To better flesh out the information in Table 2, we summarize two examples of coaches' assignments and how Web 2.0 applications figure in each.

One of their assignments is to use the social bookmarking site Diigo to gather approximately 10 Web-based resources to share with teachers. Each resource must be tagged and vetted with online colleagues. Coaches must identify resources, evaluate the worth of the site based on their own criteria, synthesize for their colleagues the main attributes of each, and justify their choice.

A quick glance at Table 1 reveals that such a process scales Bloom's cognitive continuum—from identifying potential resources, comprehending that information, thinking of ways teachers can apply that information, analyzing content, summarizing the content of a particular site for colleagues, and evaluating its worth.

In another activity, one coach is asked to co-teach a computer-based lesson with a teacher (coaches provide the laptop), while the second coach records it. The video is placed in VoiceThread, and coaches hold a virtual discussion in which they assess and provide feedback on one another's co-teaching episodes. They must analyze their colleagues' practice, distill their reactions into a concise verbal message, mentally compose the verbal message they wish to share with colleagues, and provide verbal feedback in ways that are constructive yet sensitive.
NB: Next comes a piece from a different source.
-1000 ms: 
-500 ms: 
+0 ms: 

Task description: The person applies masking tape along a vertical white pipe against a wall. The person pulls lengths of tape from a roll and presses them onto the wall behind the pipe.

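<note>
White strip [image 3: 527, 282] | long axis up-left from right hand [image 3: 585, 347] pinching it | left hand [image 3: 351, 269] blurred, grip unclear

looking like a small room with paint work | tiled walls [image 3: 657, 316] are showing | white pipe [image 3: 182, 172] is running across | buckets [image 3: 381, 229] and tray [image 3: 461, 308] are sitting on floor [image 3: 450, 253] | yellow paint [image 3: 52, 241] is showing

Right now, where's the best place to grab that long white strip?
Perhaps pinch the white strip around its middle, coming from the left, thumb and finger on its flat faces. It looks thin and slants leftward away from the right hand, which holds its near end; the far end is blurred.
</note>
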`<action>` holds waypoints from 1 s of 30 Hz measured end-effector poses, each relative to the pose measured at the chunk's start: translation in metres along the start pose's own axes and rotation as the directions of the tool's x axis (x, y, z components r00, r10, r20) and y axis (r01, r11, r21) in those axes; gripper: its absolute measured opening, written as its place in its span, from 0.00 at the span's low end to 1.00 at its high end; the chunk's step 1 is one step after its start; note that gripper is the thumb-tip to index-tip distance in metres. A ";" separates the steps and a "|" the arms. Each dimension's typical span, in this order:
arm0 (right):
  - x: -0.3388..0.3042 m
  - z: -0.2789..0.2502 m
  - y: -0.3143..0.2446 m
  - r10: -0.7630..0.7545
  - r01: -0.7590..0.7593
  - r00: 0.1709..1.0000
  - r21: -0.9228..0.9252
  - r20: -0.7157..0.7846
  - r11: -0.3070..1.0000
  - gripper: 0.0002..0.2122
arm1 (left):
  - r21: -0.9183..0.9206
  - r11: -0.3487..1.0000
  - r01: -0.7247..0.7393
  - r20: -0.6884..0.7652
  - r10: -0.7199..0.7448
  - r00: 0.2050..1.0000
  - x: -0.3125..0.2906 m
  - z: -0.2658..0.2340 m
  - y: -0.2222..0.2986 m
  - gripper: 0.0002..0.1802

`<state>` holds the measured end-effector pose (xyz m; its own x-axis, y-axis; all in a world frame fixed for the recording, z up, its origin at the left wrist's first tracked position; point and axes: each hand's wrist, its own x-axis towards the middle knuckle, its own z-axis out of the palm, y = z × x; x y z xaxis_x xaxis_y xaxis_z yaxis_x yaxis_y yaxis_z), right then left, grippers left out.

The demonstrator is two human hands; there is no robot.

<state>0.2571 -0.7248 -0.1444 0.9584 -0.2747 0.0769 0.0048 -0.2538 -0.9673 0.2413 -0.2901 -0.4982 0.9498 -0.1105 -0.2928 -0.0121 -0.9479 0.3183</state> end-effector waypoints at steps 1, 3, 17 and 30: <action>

Another brief glance at Table 1 indicates that in so doing, they are touching on Bloom's cognitive domains of analysis, synthesis, and evaluation.

Why Web 2.0?
But can't all the above occur without Web 2.0 technologies? Can't the desired cognitive behaviors of analysis, synthesis, and evaluation occur via email, chat, and a traditional online course or through other uses of more robust software (spreadsheets, databases)?

Yes—but arguably with greater difficulty. Most Web 2.0 applications possess a number of inherent characteristics that make them more intuitive learning tools, more suited to the promotion of higher-order learning, and more appropriate to our particular audience of novice technology users, than stand-alone applications, such as word processing software, and older "1.0" uses of the Internet, such as Web sites and even email.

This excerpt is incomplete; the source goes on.